Task goal: Could you find each line of the data below that contains the word "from" and copy those lines?

Supplied data:
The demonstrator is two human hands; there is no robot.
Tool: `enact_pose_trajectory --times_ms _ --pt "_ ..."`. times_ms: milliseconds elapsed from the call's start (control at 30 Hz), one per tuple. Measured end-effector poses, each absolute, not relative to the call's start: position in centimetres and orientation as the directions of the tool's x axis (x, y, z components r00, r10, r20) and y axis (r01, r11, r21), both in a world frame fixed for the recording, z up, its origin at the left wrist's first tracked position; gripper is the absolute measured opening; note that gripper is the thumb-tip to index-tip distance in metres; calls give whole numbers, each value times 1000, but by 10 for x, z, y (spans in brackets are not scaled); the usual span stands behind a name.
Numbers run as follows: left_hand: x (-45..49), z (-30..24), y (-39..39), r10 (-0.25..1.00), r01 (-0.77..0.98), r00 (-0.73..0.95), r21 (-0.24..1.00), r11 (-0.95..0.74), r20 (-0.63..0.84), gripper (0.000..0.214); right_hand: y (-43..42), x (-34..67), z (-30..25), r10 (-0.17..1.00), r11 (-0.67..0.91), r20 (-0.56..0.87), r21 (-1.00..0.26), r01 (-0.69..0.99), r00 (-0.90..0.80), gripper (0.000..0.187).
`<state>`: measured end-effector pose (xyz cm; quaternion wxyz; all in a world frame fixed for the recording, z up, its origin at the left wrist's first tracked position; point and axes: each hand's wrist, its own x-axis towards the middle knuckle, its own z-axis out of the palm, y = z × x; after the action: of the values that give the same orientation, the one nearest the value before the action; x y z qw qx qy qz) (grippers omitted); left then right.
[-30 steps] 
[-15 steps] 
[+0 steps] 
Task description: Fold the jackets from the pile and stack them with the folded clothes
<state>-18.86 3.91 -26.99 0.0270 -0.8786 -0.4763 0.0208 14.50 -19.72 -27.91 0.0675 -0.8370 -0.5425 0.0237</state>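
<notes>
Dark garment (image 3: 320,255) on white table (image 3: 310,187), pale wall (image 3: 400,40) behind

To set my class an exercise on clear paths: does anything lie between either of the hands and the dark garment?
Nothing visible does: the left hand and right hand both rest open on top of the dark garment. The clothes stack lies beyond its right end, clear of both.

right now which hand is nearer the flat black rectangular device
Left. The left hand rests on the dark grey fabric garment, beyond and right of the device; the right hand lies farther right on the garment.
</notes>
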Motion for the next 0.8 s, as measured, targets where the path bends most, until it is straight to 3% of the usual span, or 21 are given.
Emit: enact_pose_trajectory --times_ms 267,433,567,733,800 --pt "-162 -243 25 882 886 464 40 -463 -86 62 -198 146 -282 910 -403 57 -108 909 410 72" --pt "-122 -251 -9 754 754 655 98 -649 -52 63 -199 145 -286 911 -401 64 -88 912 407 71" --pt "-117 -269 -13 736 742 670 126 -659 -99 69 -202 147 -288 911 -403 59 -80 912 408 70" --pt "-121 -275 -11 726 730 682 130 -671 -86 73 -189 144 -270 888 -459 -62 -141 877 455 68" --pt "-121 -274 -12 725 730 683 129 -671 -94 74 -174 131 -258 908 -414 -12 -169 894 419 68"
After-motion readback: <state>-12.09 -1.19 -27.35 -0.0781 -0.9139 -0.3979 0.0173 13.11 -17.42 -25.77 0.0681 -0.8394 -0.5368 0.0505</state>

Result:
Tool: `enact_pose_trajectory --times_ms _ --pt "_ ..."`. times_ms: milliseconds elapsed from the call's start (control at 30 Hz), one per tuple. Measured end-effector poses, each absolute, not relative to the call's start: position in centimetres and orientation as the directions of the tool's x axis (x, y, z components r00, r10, r20) and y axis (r01, r11, r21), both in a world frame fixed for the recording, z up, its origin at the left wrist's first tracked position; gripper is the absolute measured opening; note that gripper is the thumb-tip to index-tip distance in metres; calls give whole numbers, each value times 1000, but by 10 for x, z, y (spans in brackets are not scaled); the usual span stands behind a name.
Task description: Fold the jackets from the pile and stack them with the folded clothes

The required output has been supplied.